Soprattutto in tempo di COVID-19, sono numerosi i posti di lavoro la cui sopravvivenza è a grave rischio. Molti, come noto, sono quelli mantenuti formalmente in vita solo in forza di disposizioni di legge o di interventi di solidarietà, nella spesso labile speranza di una ripresa.
Per cui è facile aspettarsi che i lavoratori dipendenti, comprensibilmente preoccupati, si guardino attorno e si diano da fare alla ricerca di valide alternative. Malgrado la crisi occupazionale che si registra, può anche accadere che gli sforzi di taluni siano premiati con nuove offerte di lavoro, occasioni inattese da non farsi sfuggire e da raccogliere al volo, per garantirsi un futuro di maggiore serenità.
Il preavviso nel termine e nei modi stabiliti
Liberarsi del vecchio lavoro -quantunque in crisi e “quiescente”-, tuttavia, richiede il rispetto delle note regole del preavviso, per cui, sia il datore di lavoro, sia il dipendente, possono recedere dal contratto di lavoro a tempo indeterminato, ma offrendo un “preavviso nel termine e nei modi stabiliti” dal CCNL applicato.
Pure potendo comprensibilmente esistere validi motivi personali per cui una parte desideri con urgenza risolvere il proprio rapporto di lavoro, la cristallina previsione dell’art. 2118 del codice civile impedisce ogni eccesso di “fretta”, stabilendo in modo lineare che “in mancanza di preavviso, il recedente è tenuto verso l’altra parte a un’indennità equivalente all’importo della retribuzione che sarebbe spettata per il periodo di preavviso”.

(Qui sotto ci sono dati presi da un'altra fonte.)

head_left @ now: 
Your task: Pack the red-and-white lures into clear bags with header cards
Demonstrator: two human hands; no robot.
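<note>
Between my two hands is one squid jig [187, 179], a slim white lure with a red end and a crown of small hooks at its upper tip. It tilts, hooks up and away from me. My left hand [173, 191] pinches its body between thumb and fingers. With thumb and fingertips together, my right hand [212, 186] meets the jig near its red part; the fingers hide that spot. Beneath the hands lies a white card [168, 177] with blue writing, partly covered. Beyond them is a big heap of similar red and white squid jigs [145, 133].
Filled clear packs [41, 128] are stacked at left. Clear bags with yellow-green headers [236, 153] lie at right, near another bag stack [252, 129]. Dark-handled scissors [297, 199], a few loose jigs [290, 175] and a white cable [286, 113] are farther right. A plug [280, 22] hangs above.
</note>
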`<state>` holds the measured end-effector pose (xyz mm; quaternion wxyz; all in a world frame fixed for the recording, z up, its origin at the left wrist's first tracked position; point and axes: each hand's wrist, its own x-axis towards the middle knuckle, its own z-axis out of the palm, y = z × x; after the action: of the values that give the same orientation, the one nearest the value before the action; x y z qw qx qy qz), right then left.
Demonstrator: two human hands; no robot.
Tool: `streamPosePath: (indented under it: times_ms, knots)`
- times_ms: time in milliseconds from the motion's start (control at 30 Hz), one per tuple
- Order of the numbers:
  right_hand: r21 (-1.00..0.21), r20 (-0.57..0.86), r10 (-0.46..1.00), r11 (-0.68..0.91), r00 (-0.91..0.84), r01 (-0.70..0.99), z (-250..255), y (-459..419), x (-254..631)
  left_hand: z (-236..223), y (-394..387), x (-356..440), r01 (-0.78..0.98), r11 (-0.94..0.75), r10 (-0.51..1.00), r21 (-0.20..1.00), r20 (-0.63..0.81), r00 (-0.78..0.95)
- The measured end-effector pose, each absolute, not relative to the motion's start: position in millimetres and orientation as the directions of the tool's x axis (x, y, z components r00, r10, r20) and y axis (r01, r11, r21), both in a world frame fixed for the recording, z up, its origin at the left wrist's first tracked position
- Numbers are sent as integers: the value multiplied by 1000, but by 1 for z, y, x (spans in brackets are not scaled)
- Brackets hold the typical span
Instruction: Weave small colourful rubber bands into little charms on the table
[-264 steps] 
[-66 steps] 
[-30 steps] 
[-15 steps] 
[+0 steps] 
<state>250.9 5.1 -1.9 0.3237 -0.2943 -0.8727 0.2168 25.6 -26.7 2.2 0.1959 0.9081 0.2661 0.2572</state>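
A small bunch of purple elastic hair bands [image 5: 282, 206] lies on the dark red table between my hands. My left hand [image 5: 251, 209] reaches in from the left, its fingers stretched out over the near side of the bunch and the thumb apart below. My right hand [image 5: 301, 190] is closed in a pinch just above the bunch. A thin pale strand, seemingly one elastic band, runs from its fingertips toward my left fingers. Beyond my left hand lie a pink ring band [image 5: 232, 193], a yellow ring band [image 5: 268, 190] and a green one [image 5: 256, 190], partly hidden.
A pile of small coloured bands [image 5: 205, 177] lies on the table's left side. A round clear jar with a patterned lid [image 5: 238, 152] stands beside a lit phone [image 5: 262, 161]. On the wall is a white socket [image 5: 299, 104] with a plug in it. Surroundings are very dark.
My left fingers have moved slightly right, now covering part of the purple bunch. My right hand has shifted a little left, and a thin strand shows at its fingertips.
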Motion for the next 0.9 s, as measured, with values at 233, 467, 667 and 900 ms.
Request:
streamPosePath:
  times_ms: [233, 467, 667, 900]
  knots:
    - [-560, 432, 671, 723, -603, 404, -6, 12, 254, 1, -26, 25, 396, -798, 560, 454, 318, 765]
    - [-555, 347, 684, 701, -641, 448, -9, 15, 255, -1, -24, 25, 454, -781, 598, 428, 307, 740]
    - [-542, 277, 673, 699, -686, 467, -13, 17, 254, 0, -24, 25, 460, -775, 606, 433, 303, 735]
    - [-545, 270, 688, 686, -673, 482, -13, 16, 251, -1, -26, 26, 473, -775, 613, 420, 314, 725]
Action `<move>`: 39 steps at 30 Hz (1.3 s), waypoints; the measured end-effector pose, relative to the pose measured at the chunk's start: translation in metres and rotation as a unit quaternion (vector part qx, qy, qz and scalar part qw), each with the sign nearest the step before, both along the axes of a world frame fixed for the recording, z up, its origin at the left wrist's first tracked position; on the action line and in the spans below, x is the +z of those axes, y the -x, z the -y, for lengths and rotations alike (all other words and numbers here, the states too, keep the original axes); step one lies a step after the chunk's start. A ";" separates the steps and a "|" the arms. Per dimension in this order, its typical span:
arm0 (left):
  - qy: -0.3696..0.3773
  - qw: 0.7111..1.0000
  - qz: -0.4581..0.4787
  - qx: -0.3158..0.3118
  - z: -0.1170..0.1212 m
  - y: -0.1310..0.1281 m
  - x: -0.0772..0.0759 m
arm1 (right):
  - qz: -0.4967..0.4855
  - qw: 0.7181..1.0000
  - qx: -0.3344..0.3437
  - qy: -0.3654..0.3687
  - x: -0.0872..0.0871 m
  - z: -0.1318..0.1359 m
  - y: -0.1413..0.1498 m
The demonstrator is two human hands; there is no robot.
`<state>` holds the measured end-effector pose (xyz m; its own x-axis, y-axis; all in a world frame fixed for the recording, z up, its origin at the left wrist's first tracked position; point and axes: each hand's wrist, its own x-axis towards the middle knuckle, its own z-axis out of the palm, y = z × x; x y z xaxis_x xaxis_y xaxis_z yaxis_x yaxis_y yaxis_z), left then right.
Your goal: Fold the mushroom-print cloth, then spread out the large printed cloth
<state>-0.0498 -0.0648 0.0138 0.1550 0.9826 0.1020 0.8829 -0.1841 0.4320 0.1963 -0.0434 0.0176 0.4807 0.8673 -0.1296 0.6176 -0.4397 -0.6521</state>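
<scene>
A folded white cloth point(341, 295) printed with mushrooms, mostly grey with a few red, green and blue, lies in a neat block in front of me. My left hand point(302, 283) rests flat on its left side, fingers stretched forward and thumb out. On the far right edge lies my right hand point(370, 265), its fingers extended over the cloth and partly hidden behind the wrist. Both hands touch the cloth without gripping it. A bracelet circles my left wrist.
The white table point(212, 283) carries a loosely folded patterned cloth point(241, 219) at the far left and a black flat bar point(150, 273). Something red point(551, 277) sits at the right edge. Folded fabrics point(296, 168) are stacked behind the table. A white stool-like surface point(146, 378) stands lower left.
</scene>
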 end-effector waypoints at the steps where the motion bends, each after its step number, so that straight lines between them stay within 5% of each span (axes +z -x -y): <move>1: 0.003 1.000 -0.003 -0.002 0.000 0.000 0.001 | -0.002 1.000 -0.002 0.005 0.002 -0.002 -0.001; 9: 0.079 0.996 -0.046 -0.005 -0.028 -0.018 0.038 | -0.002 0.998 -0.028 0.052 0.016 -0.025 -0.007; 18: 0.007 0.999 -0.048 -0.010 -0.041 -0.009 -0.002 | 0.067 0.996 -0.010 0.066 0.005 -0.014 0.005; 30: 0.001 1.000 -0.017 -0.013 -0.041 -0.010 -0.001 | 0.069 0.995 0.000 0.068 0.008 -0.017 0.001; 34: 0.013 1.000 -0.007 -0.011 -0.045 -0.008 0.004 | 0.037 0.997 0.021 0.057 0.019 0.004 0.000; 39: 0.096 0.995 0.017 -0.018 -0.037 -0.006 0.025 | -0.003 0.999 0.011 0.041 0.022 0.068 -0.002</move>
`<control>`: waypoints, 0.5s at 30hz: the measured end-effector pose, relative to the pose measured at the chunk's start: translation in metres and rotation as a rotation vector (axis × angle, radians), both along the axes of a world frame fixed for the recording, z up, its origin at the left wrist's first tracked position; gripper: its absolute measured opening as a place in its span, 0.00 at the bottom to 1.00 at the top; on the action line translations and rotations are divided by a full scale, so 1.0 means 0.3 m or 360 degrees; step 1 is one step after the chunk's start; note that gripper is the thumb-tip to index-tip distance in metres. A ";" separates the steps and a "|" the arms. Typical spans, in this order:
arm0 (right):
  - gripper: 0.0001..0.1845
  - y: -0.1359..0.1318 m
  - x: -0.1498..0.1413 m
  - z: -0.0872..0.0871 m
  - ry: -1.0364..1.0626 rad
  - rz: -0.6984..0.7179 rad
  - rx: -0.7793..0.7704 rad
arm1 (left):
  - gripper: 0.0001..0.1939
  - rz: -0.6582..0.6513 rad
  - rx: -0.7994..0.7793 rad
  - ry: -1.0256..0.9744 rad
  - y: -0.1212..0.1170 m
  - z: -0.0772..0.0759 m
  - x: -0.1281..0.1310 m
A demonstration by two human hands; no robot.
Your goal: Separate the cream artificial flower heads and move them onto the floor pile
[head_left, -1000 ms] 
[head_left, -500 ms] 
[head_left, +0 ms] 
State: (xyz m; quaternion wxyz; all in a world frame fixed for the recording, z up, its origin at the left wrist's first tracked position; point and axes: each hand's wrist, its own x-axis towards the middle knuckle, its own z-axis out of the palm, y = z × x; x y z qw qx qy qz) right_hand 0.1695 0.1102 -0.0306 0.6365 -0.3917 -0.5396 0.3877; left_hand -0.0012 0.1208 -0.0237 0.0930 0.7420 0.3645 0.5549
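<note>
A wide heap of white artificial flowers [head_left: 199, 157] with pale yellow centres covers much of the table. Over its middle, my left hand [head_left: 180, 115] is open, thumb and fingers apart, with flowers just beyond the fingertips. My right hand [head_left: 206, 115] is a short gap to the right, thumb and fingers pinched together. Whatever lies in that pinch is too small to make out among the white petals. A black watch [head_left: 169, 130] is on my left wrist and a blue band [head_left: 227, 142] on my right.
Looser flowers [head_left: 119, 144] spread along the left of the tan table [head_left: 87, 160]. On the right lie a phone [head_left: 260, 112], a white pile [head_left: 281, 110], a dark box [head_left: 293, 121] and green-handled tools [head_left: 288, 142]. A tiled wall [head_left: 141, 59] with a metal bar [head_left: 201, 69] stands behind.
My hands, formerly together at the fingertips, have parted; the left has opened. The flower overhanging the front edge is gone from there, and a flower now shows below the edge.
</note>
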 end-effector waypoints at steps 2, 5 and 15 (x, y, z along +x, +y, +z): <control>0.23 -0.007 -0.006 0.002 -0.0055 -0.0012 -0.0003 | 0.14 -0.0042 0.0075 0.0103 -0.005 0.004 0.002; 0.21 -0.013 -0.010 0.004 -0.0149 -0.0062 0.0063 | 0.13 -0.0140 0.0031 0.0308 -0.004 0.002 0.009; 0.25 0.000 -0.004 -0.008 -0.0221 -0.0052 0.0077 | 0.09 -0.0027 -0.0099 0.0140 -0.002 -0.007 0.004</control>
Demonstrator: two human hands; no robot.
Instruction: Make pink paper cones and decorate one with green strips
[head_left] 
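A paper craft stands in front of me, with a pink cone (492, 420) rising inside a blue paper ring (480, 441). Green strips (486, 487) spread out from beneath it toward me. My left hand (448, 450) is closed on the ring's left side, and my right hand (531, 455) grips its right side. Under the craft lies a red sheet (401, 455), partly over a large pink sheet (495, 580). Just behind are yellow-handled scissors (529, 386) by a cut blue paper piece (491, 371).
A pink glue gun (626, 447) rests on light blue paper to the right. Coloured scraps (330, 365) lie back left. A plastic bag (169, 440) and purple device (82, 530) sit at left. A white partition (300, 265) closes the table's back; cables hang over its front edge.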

A mitigare il divieto dell’incombenza immediata di inopinati addii, è il successivo art. 2119, codice civile, per il quale, tanto il datore di lavoro, quanto il dipendente, possono recedere ad nutum dal contratto “qualora si verifichi una causa che non consenta la prosecuzione, anche provvisoria, del rapporto”. In definitiva, si tratta dell’ipotesi di “giusta causa” del recesso.
Quando a dimettersi per giusta causa è il lavoratore, si tratta di norma di una reazione legittima a un comportamento illecito del datore di lavoro. In questo caso, al dipendente che recede compete anche l’indennità sostitutiva di preavviso.
Esclusa la fattispecie di dimissioni del prestatore di lavoro come giusta reazione a una condotta lesiva dell’azienda, tuttavia, pure essendogli sempre concesso recedere dal rapporto, il lavoratore sarà tenuto a garantire al datore di lavoro il richiesto preavviso temporale. In difetto, dovrà corrispondere all’azienda un’indennità equivalente al mancato periodo di lavoro “non preannunciato”.
La materia conosce, però, oggi, l’interessante orientamento offerto dal Giudice del lavoro di Milano, con la sentenza n. 160 del 21.01.2021.
Il caso sottoposto all’attenzione del Tribunale milanese riguardava la vicenda di lavoratori impiegati in un appalto pubblico, quali dipendenti dell’azienda appaltatrice.
Nel tempo, il committente pubblico aveva bandito concorsi, per le medesime attività e servizi svolti dall’appaltatore e alcuni lavoratori, partecipanti alla selezione pubblica, avevano superato le relative prove, inserendosi in modo utile nelle graduatorie.
Successivamente l’azienda appaltatrice aveva perso l’appalto. Non potendo l’azienda garantire l’occupazione di tutti coloro che erano stati impiegati nell’appalto, erano scattate le procedure di licenziamento collettivo.
I dipendenti continuavano a prestare la loro consueta attività, mentre il nuovo appaltatore valutava la possibilità di assorbirli tutti.
Prima della conclusione dell’appalto in scadenza e delle varie procedure di “mobilità”, tuttavia, il committente pubblico proponeva l’assunzione ad alcuni dei dipendenti dell’appaltatore, già vincitori della selezione. Senza attendere altro, né sostanziale soluzione di continuità, i lavoratori presentavano le loro “dimissioni volontarie” in via telematica e iniziavano immediatamente a operare per l’ente pubblico, presso la medesima struttura.
L’appaltatore uscente, pertanto, non potendo che prendere atto della scelta volontaria occorsa, si limitava a trattenere l’indennità sostitutiva del preavviso non lavorato, come da CCNL.
Non condividendo la trattenuta, tuttavia, gli oramai ex-dipendenti agivano in giudizio, lamentando la lesione del loro diritto e pretendendo la restituzione dei relativi importi.
Il Giudice del lavoro di Milano dava loro ragione, rilevando che per questa ipotesi di recesso ad nutum, a prescindere dall’inesistenza di giusta causa delle dimissioni, non è ammissibile alcuna trattenuta per mancato preavviso.